Fluoride Action Network

Vulcan’s twins: How two volcanic explosions changed the world

Source: The Economist | July 19th, 2014 | Book Review
Industry type: Volcanoes

Island on Fire: The Extraordinary Story of Laki, the Volcano that Turned Eighteenth-Century Europe Dark. By Alexandra Witze and Jeff Kanipe. Profile Books; 224 pages; £10.99. Buy from Amazon.com, Amazon.co.uk

Tambora: The Eruption that Changed the World. By Gillen D’Arcy Wood. Princeton University Press; 293 pages; $29.95 and £19.95. Buy from Amazon.com, Amazon.co.uk

FOR most of history, volcanoes embodied the capacity of the natural world to wreak havoc on human societies. Recently though, global warming—invisible, subtle, the very opposite of volcanoes—has displaced them as the incarnation of environmental threat. Two recent books that show the influence of Vulcan’s children may reinstate volcanoes in the pantheon of climate problems.

The first, “Island on Fire”, looks at the extraordinary eruption of Laki, in Iceland, 230 years ago. The archetypical volcano blows the top off a mountain and spews lava for a few weeks. This one consists of a great rent in the ground, 30km long, and in June 1783 it yawned and stayed open for more than eight months, producing enough lava to bury Manhattan to the top of the Rockefeller Centre (pictured).

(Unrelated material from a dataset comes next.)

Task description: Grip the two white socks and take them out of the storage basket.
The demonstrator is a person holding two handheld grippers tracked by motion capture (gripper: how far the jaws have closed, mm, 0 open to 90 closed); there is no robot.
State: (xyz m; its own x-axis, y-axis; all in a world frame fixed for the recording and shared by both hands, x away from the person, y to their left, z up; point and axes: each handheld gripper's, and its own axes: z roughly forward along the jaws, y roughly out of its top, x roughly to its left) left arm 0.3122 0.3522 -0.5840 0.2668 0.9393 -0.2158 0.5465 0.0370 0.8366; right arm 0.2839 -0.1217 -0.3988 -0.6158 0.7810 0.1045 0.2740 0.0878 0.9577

Laki was the first eruption to be written about in the diaries, newspapers and scientific papers that were then spreading fast among the newly literate classes of Europe. Gilbert White, an English naturalist, wrote about “the peculiar haze, or smoky fog…unlike anything known within the memory of man”. And Benjamin Franklin, in Paris to negotiate the treaty ending America’s war of independence, speculated that the exceptionally cold winter of 1783-84 might be connected with “the vast quantity of smoke, long continuing to issue during the summer from Hekla” (Iceland’s most notorious volcano). Franklin was among the first to link volcanic activity and climate change.

The most remarkable character in the story of Laki’s eruption is Jon Steingrimsson, a Lutheran pastor working locally. He nursed his congregation through the famine that followed the eruption when three-quarters of Iceland’s sheep died after ingesting the fluorine that poured out of the volcano. Steingrimsson left the most detailed eyewitness account of any eruption up to that time, in which he describes the falling ash being “as long and thick as a seal’s hair”, while gouts of molten lava splash on the earth “like cowpats”.

The eruption in 1815 at Tambora, east of Bali, left no such eyewitnesses. But the eruption, which reduced the height of the Tambora mountain by over a kilometre, left its mark in indirect ways. Mary Shelley’s “Frankenstein”, for example, was written while she was stuck indoors during the coldest and wettest Geneva summer on record, a result of the cooling effect that Tambora had round the world.

Gillen D’Arcy Wood, a professor at the University of Illinois, Urbana-Champaign, traces the eruption’s influence in the agricultural disaster that overwhelmed Yunnan province in south-west China from 1815 to 1818 and led famine-stricken farmers to adopt the most profitable crop then available—opium—giving the drug a toehold in Chinese society decades before the opium wars. He argues that Tambora disrupted the South Asian monsoon, producing both famine in Bengal and a new, more virulent strain of cholera, which led to a worldwide cholera pandemic in the early 1830s. (Another novel by Mary Shelley, “The Last Man”, about a plague-ridden world, is a response to the disease.)

Mr Wood also dates Britain’s futile 100-year obsession with a north-west passage from Europe to Asia via the Arctic to the temporary melting of Arctic ice that can accompany tropical volcanic eruptions. And he says Tambora contributed to the first great depression in America when east-coast farmers, struggling during the year they called “eighteen-hundred-and-froze-to-death”, headed to the Appalachians, and saw their livelihoods destroyed again when European wheat harvests rebounded but those in America did not.

The stories of Tambora and Laki are not only about disaster. The eruptions sparked the first sustained interest in climate science. After Tambora, for example, Heinrich Brandes, a mathematics professor in Breslau, produced the world’s first weather map. But the overwhelming impression from these books—the one on Tambora a history, that on Laki also a work of vulcanology—is that volcanoes have brought regional disaster, with global effects. The world experiences such massive eruptions about twice a century. The impact of volcanoes is not confined just to the past.